Authors: Safwa Ameer, Matt Gibson-Lopez, Erik Krohn, Sean Soderman, and Qing Wang

Published in: LIPIcs, Volume 164, 36th International Symposium on Computational Geometry (SoCG 2020)

Abstract
In this paper, we consider the Visibility Graph Recognition and Reconstruction problems in the context of terrains. Here, we are given a graph G with labeled vertices v₀, v₁, …, v_{n-1} such that the labeling corresponds with a Hamiltonian path H. G also may contain other edges. We are interested in determining if there is a terrain T with vertices p₀, p₁, …, p_{n-1} such that G is the visibility graph of T and the boundary of T corresponds with H. G is said to be persistent if and only if it satisfies the so-called X-property and Bar-property.
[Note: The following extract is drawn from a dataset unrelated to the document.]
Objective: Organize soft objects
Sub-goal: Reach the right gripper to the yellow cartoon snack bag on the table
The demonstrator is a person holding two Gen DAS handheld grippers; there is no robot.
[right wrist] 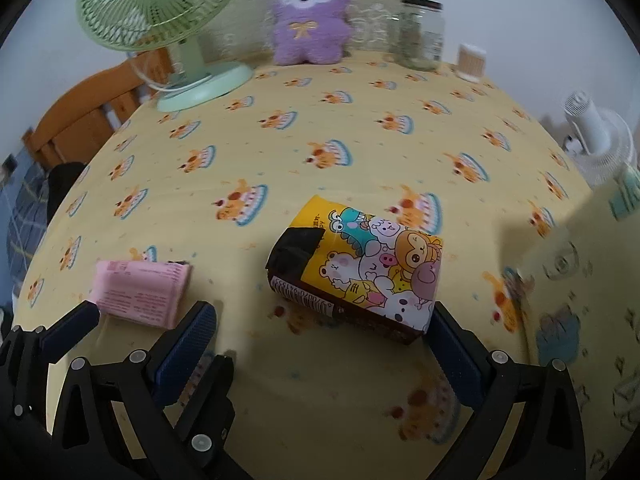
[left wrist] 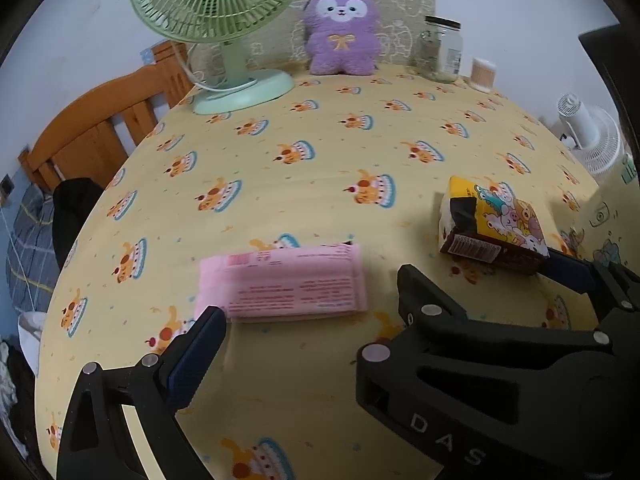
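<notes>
Yellow cake-print cloth [left wrist: 320,152] covers the table, with a green fan [left wrist: 216,4], a purple plush [left wrist: 340,32] and a jar [left wrist: 440,48] along the far edge. My left gripper [left wrist: 308,304] stands wide apart around the near end of the pink pack [left wrist: 284,284], pads not pressing it. My right gripper [right wrist: 320,328] is also apart, its right finger [right wrist: 452,348] just beside the yellow pack [right wrist: 360,272]. I judge both are at the approach step; next I need to push forward over each pack, then close gently.
</notes>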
It is known that every "pseudo-terrain" has a persistent visibility graph and that every persistent graph is the visibility graph for some pseudo-terrain. The connection is not as clear for (geometric) terrains. It is known that the visibility graph of any terrain T is persistent, but it has been unclear whether every persistent graph G has a terrain T such that G is the visibility graph of T. There actually have been several papers that claim this to be the case (although no formal proof has ever been published), and recent works made steps towards building a terrain reconstruction algorithm for any persistent graph. In this paper, we show that there exists a persistent graph G that is not the visibility graph for any terrain T. This means persistence is not enough by itself to characterize the visibility graphs of terrains, and implies that pseudo-terrains are not stretchable.
Cite as

Safwa Ameer, Matt Gibson-Lopez, Erik Krohn, Sean Soderman, and Qing Wang. Terrain Visibility Graphs: Persistence Is Not Enough. In 36th International Symposium on Computational Geometry (SoCG 2020). Leibniz International Proceedings in Informatics (LIPIcs), Volume 164, pp. 6:1-6:13, Schloss Dagstuhl – Leibniz-Zentrum für Informatik (2020)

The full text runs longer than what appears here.